Paul wrote 1 Corinthians to a people who wanted their snowflake to stand out more than others.  These Christians had an unhealthy view of tongues, prophecy, and other spiritual gifts that turned them against one another.  The resentment they had for one another was lucid in their “fellowship” and evident in their chaotic church services.  Paul writes to this messed up church and reminds them in 1 Corinthians 13 that they should all be pursuing love over gifts because love will remain forever (1 Cor. 13:13).  Gifts are temporary, but love is eternal.  Hallmark, if you want to buy that line off of me, send me a holla.  HAHA.  Paul shares with them that love is the most important quality you can have because love will last forever.

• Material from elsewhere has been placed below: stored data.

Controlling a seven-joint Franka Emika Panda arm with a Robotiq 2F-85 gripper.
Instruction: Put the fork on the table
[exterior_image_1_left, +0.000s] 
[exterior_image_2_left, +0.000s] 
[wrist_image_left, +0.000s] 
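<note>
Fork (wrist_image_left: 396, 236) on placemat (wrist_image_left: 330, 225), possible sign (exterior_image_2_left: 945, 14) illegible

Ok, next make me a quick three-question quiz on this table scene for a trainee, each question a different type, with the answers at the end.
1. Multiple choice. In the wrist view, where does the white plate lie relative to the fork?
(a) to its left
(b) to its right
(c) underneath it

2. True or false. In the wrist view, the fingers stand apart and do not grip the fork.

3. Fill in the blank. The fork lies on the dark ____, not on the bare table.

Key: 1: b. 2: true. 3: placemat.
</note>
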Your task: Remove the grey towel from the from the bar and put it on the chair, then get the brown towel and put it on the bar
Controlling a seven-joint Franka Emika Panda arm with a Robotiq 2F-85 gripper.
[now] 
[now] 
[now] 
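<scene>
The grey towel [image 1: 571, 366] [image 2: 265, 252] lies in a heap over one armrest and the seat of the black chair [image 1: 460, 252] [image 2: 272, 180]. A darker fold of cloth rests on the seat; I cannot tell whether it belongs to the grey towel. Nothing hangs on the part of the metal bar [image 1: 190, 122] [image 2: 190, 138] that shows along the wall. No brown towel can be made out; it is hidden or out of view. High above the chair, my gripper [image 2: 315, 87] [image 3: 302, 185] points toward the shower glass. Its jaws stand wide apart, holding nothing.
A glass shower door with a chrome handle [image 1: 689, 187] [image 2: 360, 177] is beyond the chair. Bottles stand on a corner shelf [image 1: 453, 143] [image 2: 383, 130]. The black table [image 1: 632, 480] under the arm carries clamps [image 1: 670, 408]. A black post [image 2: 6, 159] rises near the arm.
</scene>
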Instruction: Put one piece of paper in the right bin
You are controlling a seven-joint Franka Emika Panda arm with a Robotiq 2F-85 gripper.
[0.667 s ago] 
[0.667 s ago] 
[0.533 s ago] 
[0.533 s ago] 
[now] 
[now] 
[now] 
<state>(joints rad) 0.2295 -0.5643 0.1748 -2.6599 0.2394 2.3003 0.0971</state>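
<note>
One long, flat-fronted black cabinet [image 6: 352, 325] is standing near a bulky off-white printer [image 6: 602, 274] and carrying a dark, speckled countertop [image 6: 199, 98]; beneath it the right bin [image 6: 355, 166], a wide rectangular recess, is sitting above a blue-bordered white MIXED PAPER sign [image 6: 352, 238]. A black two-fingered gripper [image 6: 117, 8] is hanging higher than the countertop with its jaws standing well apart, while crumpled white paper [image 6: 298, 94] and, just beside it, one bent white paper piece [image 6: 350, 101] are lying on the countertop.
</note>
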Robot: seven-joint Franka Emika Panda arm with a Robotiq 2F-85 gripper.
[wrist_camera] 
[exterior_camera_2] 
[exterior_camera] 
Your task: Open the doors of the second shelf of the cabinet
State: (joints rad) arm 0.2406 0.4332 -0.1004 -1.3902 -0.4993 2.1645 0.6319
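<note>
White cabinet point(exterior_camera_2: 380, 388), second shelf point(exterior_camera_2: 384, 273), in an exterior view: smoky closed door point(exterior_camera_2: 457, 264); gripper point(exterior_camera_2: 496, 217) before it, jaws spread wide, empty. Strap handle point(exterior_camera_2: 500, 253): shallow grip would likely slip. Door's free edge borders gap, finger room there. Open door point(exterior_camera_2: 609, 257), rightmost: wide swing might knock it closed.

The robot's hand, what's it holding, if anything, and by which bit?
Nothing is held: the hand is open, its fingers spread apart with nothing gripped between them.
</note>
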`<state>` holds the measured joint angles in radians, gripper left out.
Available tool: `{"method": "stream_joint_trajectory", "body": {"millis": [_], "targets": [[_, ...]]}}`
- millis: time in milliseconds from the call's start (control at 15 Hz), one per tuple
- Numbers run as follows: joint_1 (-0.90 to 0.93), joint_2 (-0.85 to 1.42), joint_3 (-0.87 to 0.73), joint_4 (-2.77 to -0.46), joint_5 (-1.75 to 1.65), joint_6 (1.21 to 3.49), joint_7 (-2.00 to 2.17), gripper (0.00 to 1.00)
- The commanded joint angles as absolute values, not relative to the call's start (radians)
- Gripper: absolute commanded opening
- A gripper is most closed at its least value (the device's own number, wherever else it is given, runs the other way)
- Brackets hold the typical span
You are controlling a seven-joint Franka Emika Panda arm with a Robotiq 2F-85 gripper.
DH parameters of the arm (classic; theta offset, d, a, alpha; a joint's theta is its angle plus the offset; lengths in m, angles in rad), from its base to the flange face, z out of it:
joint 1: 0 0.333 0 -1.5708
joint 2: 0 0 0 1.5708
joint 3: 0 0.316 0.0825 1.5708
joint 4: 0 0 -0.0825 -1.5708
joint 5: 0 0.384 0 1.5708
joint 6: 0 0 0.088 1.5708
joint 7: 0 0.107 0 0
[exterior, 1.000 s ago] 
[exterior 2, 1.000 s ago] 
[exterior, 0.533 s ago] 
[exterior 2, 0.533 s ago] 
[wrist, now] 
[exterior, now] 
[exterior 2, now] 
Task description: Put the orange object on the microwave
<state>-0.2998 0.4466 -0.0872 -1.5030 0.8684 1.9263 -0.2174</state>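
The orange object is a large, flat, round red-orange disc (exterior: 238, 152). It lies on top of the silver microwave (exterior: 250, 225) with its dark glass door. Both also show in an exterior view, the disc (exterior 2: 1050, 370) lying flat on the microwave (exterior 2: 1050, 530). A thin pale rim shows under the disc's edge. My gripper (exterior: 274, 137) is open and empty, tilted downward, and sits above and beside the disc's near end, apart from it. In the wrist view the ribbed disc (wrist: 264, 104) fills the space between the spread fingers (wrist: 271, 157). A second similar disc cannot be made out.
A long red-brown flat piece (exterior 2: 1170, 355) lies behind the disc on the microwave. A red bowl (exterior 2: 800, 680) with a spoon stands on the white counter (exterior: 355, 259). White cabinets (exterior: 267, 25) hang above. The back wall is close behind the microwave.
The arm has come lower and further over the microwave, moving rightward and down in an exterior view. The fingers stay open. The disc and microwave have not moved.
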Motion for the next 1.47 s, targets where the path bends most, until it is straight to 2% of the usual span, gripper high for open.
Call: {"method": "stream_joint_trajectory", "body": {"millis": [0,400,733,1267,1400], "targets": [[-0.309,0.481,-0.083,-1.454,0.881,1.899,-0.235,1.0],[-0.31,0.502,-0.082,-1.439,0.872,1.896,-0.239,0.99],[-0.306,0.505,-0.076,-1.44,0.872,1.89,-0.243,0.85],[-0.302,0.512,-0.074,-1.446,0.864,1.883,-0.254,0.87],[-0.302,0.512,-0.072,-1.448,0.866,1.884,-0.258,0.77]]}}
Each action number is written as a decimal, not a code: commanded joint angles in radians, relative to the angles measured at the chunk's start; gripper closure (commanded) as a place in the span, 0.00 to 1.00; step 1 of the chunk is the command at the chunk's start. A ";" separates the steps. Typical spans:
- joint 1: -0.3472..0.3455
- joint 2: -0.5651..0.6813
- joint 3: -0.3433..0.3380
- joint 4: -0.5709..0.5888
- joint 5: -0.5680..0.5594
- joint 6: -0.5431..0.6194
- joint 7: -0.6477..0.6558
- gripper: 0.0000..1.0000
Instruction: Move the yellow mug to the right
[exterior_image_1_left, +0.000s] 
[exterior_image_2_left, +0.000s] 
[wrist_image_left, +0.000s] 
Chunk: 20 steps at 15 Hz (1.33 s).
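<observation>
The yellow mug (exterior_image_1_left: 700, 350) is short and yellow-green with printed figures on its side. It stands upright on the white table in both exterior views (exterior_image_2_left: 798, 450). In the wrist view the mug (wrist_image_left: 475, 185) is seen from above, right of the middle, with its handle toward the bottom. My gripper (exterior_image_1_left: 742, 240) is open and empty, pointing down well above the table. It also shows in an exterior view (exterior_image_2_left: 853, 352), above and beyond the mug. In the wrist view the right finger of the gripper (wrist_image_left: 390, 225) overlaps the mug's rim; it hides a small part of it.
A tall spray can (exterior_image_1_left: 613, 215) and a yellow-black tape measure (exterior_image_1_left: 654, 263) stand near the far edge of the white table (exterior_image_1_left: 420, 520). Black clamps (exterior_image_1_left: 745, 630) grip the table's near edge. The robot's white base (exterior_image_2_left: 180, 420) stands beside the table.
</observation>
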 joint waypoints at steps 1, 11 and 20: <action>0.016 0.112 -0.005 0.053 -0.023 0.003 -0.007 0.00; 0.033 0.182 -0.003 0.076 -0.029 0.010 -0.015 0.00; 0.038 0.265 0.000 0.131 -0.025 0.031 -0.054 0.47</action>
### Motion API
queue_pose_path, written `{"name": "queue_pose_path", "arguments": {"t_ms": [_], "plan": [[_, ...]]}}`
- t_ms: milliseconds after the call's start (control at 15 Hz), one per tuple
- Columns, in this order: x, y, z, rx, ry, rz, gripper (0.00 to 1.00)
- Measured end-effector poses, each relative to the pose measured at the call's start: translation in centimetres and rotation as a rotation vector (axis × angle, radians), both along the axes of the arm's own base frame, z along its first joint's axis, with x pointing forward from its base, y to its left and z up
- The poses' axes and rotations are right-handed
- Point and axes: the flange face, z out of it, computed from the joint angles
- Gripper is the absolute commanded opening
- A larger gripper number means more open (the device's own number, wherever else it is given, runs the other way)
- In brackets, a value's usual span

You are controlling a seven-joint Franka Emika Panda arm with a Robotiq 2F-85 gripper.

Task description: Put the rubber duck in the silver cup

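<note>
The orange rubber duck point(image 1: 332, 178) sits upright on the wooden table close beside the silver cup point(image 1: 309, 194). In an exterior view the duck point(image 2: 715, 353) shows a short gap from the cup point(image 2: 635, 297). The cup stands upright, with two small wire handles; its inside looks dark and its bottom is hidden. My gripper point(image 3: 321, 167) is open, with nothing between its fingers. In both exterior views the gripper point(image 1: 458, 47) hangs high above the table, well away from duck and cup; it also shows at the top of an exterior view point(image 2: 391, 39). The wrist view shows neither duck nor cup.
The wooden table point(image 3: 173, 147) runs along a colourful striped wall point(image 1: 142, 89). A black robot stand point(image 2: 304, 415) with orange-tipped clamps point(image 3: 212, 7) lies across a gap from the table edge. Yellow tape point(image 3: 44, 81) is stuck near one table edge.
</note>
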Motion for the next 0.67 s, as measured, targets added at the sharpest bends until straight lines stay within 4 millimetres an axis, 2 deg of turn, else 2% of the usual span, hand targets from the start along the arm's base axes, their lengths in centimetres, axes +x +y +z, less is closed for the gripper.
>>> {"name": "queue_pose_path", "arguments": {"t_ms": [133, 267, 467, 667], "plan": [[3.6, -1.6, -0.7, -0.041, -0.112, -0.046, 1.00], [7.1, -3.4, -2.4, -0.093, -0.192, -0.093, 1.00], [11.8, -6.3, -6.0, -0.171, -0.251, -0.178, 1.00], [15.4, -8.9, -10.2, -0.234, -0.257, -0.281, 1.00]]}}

William Gladstone, a prime minister of England in the nineteenth century, one night was working late on an important speech he was to give to the House of Commons the next day.  At about 2 o’clock in the morning a woman knocked on his door, asking the servant if Mr. Gladstone would come and comfort her young crippled son who lay dying in a tenement not far away.  Without hesitation the busy man set his speech aside and went.  He spent the rest of the night with the boy, comforting him and leading him to accept Jesus Christ as Savior.  The boy died about dawn, and Gladstone returned home.  He told a friend later that morning, “I am the happiest man in the world today.”  The true greatness of Gladstone was not in his political position or attainments but in his great love, a love that would risk his political future to show the love of Christ to a young boy in great need.  As it turned out, that morning he also made what some historians claim was the greatest speech of his life.  He gained that victory, too, but he had been willing to lose it for the same of a greater one.  Love’s victory was more important.

William Gladstone understood that his job would change, and the imprint he would leave on history would not last.  Sure, he won’t be remembered like a Steve Jobs or Michael Jackson (before this entry, did you really know who William Gladstone was?  HAHA.), but his labor of love will endure the test of time.  Church, what’s more important than being a special snowflake is being a people defined by a God-centered love?  Stop striving to be special snowflakes.  Instead, be a people of cookie dough, who are soft, sweet, and cut into the shape of Christ’s love for you (see 1 Cor. 13:4-7, or if you’re a girl you can watch, “A Walk to Remember” [lame]).  Conform, and love others the same way Jesus loved you.  Love, not personal gifts and achievements, is what matters in the end.